S4M: 4-points to Segment Anything
Adrien Meyer, Lorenzo Arboit, Giuseppe Massimiani, Shih-Min Yin, Didier Mutter, Nicolas Padoy
TL;DR
S4M addresses the annotation bottleneck in medical segmentation by replacing iterative corrections with geometry-aware prompting. It introduces 4-point prompts with role-specific embeddings (extreme or major/minor) and a Canvas auxiliary task that trains the model to reason about shape from prompts alone. Across eight ultrasound and endoscopy datasets, S4M achieves a consistent +3.42 $mIoU$ gain over a strong SAM baseline and enables faster annotation via major/minor prompts.
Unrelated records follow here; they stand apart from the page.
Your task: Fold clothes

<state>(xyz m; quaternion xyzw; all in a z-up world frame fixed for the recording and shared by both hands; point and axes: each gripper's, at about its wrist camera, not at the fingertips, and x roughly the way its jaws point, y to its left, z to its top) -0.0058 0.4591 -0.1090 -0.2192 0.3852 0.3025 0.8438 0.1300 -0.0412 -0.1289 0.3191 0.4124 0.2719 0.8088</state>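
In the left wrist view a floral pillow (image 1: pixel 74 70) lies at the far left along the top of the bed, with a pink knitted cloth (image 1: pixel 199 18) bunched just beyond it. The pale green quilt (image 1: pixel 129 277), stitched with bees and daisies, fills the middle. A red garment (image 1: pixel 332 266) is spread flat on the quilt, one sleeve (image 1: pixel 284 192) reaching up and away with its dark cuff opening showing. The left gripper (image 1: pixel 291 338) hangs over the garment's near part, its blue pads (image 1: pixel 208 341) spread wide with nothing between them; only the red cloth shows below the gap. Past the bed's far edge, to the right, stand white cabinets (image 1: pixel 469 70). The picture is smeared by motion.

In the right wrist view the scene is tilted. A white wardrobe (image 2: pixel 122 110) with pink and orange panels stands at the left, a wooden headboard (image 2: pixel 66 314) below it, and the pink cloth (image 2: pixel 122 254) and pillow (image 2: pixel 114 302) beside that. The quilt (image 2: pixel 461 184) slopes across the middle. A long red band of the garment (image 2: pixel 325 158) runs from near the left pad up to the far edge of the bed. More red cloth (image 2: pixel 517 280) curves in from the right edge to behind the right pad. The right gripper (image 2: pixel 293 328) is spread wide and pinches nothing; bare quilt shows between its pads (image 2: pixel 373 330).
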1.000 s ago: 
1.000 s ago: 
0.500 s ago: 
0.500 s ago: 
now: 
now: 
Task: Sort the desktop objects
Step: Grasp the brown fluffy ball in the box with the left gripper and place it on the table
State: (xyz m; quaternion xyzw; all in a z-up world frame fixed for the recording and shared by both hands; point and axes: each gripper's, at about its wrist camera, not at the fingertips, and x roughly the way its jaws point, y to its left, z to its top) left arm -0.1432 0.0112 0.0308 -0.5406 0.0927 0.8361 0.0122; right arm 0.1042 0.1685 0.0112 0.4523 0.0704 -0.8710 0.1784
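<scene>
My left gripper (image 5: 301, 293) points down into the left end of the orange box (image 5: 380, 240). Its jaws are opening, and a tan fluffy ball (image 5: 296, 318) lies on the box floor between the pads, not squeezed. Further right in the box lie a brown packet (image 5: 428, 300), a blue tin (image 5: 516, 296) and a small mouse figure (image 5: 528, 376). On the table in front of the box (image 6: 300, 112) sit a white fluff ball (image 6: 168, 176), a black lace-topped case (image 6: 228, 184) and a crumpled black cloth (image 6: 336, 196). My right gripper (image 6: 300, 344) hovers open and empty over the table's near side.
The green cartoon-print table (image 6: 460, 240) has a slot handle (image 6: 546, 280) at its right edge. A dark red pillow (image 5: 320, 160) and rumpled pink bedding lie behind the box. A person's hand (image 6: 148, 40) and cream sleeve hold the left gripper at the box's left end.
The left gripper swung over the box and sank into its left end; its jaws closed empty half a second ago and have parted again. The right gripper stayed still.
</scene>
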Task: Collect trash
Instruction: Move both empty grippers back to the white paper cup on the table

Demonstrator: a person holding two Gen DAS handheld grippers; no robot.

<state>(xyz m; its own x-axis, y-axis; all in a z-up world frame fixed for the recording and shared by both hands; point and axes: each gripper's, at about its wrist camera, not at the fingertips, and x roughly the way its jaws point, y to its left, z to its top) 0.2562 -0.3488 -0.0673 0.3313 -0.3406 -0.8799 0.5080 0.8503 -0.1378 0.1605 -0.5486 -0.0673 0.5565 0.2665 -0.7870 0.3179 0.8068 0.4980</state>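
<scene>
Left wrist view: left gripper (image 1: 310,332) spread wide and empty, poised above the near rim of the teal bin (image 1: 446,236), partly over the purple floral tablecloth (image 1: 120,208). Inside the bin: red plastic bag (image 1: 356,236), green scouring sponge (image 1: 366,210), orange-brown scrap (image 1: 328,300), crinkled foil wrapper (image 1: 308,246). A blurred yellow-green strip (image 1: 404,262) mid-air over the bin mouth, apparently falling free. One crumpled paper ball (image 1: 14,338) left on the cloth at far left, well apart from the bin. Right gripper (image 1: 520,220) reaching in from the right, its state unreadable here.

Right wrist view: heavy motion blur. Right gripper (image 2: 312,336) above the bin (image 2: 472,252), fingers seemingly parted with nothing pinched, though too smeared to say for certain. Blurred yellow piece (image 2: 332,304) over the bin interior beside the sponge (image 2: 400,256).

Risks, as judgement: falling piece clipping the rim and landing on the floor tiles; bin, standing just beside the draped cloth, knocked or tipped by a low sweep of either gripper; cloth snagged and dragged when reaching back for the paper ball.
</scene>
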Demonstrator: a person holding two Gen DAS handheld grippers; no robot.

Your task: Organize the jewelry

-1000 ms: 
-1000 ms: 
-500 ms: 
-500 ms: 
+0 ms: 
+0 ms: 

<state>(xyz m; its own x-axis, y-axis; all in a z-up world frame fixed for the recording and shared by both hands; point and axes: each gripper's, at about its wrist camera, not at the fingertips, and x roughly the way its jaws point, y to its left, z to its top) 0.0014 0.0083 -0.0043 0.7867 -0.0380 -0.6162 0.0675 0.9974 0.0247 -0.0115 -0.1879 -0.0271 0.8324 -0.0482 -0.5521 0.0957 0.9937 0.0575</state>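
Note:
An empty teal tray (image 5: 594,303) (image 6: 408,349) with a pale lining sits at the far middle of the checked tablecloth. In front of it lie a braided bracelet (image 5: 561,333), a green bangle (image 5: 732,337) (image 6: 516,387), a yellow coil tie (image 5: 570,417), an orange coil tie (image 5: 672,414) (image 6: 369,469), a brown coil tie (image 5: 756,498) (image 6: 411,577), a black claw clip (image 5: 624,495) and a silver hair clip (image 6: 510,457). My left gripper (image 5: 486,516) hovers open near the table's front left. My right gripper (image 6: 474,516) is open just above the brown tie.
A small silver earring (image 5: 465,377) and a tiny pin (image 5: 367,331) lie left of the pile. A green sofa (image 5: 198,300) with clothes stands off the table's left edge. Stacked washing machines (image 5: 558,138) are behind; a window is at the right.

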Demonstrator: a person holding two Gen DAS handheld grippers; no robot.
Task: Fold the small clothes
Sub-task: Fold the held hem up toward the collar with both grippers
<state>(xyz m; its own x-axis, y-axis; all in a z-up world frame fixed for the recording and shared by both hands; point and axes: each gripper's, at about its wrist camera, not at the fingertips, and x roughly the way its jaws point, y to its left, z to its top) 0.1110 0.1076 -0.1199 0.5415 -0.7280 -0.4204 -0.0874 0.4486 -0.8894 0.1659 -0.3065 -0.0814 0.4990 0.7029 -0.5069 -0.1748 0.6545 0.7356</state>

The approach preserves compatibility with existing prompting modes, enhances robustness to complex shape boundaries, and better aligns with clinical measurement practices, paving the way for scalable medical imaging datasets.
Abstract
Purpose: The Segment Anything Model (SAM) promises to ease the annotation bottleneck in medical segmentation, but overlapping anatomy and blurred boundaries make its point prompts ambiguous, leading to cycles of manual refinement to achieve precise masks. Better prompting strategies are needed. Methods: We propose a structured prompting strategy using 4 points as a compact instance-level shape description. We study two 4-point variants: extreme points and the proposed major/minor axis endpoints, inspired by ultrasound measurement practice. SAM cannot fully exploit such structured prompts because it treats all points identically and lacks geometry-aware reasoning. To address this, we introduce S4M (4-points to Segment Anything), which augments SAM to interpret 4 points as relational cues rather than isolated clicks. S4M expands the prompt space with role-specific embeddings and adds an auxiliary "Canvas" pretext task that sketches coarse masks directly from prompts, fostering geometry-aware reasoning. Results: Across eight datasets in ultrasound and surgical endoscopy, S4M improves segmentation by +3.42 mIoU over a strong SAM baseline at equal prompt budget. An annotation study with three clinicians further shows that major/minor prompts enable faster annotation. Conclusion: S4M increases performance, reduces annotation effort, and aligns prompting with clinical practice, enabling more scalable dataset development in medical imaging.